Menurut Prof. Tjandra, kasus di Aceh kemungkinan besar diakibatkan oleh virus polio dari vaksin, yang dapat berkembang menjadi penyakit pada daerah yang relatif rendah cakupan vaksinasi polionya, dan atau pada orang-orang dengan daya tahan tubuh lemah.
Ia menerangkan bahwa kejadian serupa pernah terjadi di Papua pada 27 Februari 2019, saat ia masih bertugas di WHO. Pada saat itu ada dua kasus terinfeksi “circulating vaccine-derived poliovirus type 1 (cVDPV1)” di Papua.
Kasus pertama adalah anak dengan kelumpuhan jenis “acute flaccid paralysis (AFP)” yang bermula pada 27 November 2018, dan kasus ke dua adalah anak lain yang sehat namun pada tinjanya ditemukan VDPV. Kasus kedua ditemukan di desa terpencil yang berjarak 3-4 km dari kasus pertama.
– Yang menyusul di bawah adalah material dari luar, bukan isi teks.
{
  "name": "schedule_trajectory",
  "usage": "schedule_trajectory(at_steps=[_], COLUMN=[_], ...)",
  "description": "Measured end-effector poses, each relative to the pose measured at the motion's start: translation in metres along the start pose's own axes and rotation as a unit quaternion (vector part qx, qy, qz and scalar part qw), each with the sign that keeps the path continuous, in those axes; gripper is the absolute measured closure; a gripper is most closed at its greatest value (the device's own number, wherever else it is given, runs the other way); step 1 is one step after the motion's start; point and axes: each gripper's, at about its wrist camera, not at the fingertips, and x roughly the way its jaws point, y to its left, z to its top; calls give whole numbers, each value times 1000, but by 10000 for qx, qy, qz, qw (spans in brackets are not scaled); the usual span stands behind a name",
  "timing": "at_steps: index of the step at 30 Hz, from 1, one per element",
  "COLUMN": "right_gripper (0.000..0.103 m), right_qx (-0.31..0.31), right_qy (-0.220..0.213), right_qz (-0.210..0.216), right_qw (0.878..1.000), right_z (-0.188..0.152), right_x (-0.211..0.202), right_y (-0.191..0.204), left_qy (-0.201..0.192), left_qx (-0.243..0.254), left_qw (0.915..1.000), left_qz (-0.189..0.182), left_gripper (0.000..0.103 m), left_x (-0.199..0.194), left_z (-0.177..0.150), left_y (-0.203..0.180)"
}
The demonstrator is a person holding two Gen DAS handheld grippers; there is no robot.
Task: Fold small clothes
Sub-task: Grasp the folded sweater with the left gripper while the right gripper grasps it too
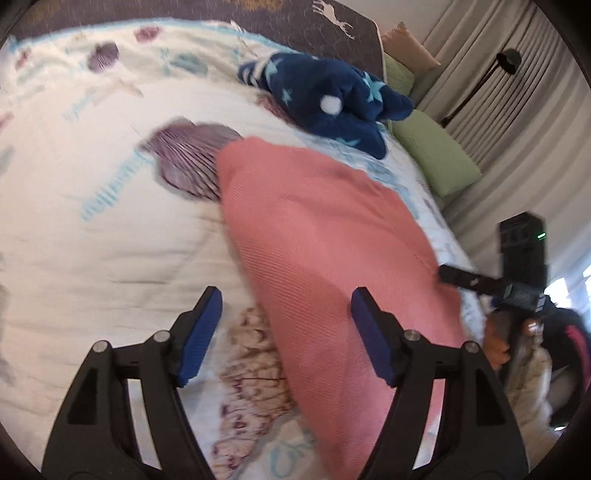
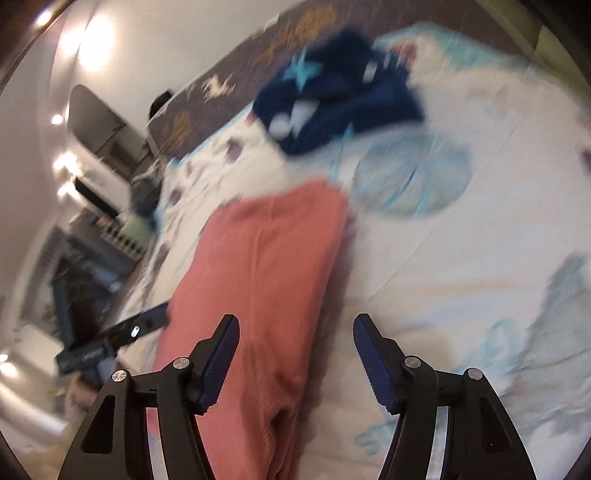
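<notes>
Left hand-held gripper (image 1: 286,308): wide open, nothing held, above the near end of the pink knit garment (image 1: 325,236) lying flat on the seashell-print bed (image 1: 92,229). Right hand-held gripper (image 2: 295,336): also wide open, empty, over the same garment's edge. Beyond it: navy star-print fleece (image 1: 332,96), crumpled.

Bed (image 1: 92,229) covered by white quilt printed with purple and pale-blue shells; lying directly on it: pink garment (image 1: 325,229) spread flat, crumpled navy star-patterned garment (image 1: 332,96) just beyond, green pillows (image 1: 439,155) at far edge; dark deer-print blanket (image 1: 295,18) across the top.
</notes>
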Motion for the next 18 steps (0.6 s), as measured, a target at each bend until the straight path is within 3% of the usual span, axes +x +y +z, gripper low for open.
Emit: schedule_trajectory(at_steps=[4,11,15,18], right_gripper=[36,36,49,62], right_qx=[-16,-282,-427,-137], right_qy=[48,296,178,104], right_qz=[412,836,661,762], right_qw=[9991,9957,9967,9969], right_z=[6,33,31,31], right_x=[11,51,56,55], right_y=[-4,6,11,1], left_qy=[206,53,-39,-75], left_qx=[-97,44,184,214], left_qw=[9980,9959,9973,9975], left_qz=[-589,-899,-716,-671], left_gripper=[30,30,31,30], left_x=[16,39,38,38], left_z=[2,14,11,11], left_y=[0,0,-5,-5])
“Tentu sekarang harus dilakukan upaya maksimal agar kasus di Aceh tidaklah merebak luas, dan kita sudah punya pengalaman panjang untuk mengendalikan polio di Indonesia,” kata Prof Tjandra yang juga pernah menjabat Dirjen Pengendalian Penyakit di Kemenkes.
Bagaimana respons pemerintah?
Menanggapi penemuan kasus ini, Kemenkes berencana melaksanakan imunisasi massal kepada semua anak berusia 13 tahun di Aceh, dimulai dari Kabupaten Pidie pada tanggal 28 November. Pemerintah juga akan meningkatkan imunisasi rutin secara nasional, kata Maxi.
“Kita sudah suruh tarik ke Dukcapil. Per desa kita lakukan satu minggu, dan kemudian seluruh Aceh mulai tanggal 5 Desember dan itu dilakukan 2 putaran,” kata Maxi.
Kemenkes juga akan meningkatkan upaya penemuan kasus lumpuh layuh akut di masyarakat.
“Kita juga melakukan surveilans yang aktif ya ke faskes-faskes (fasilitas Kesehatan) untuk melihat jangan-jangan ada yang belum terlaporkan, untuk melihat anak-anak di bawah 15 tahun yang mengalami lumpuh akut secara mendadak,” ujarnya.***
Catatan redaksi: Artikel ini telah diperbarui untuk memberi penjelasan tentang status bebas polio yang masih disandang Indonesia hingga sekarang.